→ **Exercise brief**
All of the data below should be printed again exactly, pictures excluded.
[Available data — start]
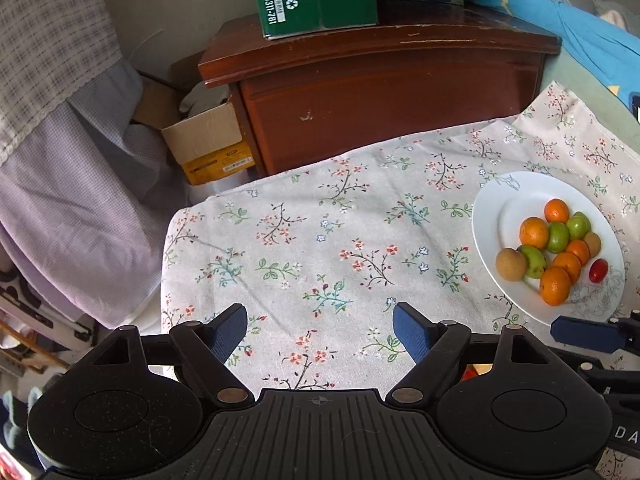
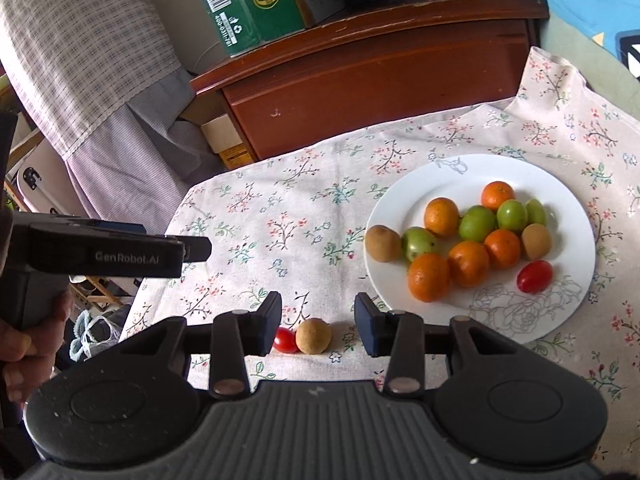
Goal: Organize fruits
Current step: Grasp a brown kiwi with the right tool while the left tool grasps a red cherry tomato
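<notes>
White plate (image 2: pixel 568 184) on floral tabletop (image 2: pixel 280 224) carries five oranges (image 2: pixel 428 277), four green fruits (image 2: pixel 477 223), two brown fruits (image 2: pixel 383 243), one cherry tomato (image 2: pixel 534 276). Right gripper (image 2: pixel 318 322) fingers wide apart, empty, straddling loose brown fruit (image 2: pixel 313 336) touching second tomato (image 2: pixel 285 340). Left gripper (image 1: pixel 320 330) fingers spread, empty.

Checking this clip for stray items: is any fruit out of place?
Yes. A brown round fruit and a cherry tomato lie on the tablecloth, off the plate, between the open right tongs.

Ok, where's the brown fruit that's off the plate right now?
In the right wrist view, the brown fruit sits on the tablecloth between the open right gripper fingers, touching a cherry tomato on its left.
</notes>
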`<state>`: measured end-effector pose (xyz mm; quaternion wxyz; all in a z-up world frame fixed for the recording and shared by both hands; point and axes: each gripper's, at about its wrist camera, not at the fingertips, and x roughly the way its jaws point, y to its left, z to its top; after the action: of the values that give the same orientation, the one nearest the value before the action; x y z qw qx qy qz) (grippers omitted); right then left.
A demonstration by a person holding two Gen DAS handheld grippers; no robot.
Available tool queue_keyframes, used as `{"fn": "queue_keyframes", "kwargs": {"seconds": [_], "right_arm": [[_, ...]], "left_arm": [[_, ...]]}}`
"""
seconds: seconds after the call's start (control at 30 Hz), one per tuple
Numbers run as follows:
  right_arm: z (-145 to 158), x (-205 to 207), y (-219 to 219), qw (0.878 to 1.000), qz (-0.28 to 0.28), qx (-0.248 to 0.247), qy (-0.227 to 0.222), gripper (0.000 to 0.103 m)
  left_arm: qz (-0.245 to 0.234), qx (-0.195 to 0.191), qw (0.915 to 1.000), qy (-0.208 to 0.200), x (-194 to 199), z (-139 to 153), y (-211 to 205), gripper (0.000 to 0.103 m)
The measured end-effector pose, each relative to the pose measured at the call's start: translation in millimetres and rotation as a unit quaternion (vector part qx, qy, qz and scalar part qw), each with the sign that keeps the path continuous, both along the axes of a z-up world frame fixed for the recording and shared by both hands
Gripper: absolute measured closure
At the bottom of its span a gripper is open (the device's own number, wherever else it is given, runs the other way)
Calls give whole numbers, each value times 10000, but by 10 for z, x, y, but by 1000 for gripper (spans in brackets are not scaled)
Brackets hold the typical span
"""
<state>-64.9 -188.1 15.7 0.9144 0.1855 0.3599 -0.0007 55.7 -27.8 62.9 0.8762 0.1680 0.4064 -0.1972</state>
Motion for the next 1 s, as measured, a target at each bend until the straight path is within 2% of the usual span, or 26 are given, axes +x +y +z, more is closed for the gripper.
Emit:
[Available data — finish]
→ **Exercise answer**
Goal: Organize fruits
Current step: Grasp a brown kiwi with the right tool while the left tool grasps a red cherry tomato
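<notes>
White plate (image 2: pixel 568 184) on floral tabletop (image 2: pixel 280 224) carries five oranges (image 2: pixel 428 277), four green fruits (image 2: pixel 477 223), two brown fruits (image 2: pixel 383 243), one cherry tomato (image 2: pixel 534 276). Right gripper (image 2: pixel 318 322) fingers wide apart, empty, straddling loose brown fruit (image 2: pixel 313 336) touching second tomato (image 2: pixel 285 340). Left gripper (image 1: pixel 320 330) fingers spread, empty.

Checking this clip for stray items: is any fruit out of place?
Yes. A brown round fruit and a cherry tomato lie on the tablecloth, off the plate, between the open right tongs.

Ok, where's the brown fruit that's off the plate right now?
In the right wrist view, the brown fruit sits on the tablecloth between the open right gripper fingers, touching a cherry tomato on its left.
</notes>
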`<state>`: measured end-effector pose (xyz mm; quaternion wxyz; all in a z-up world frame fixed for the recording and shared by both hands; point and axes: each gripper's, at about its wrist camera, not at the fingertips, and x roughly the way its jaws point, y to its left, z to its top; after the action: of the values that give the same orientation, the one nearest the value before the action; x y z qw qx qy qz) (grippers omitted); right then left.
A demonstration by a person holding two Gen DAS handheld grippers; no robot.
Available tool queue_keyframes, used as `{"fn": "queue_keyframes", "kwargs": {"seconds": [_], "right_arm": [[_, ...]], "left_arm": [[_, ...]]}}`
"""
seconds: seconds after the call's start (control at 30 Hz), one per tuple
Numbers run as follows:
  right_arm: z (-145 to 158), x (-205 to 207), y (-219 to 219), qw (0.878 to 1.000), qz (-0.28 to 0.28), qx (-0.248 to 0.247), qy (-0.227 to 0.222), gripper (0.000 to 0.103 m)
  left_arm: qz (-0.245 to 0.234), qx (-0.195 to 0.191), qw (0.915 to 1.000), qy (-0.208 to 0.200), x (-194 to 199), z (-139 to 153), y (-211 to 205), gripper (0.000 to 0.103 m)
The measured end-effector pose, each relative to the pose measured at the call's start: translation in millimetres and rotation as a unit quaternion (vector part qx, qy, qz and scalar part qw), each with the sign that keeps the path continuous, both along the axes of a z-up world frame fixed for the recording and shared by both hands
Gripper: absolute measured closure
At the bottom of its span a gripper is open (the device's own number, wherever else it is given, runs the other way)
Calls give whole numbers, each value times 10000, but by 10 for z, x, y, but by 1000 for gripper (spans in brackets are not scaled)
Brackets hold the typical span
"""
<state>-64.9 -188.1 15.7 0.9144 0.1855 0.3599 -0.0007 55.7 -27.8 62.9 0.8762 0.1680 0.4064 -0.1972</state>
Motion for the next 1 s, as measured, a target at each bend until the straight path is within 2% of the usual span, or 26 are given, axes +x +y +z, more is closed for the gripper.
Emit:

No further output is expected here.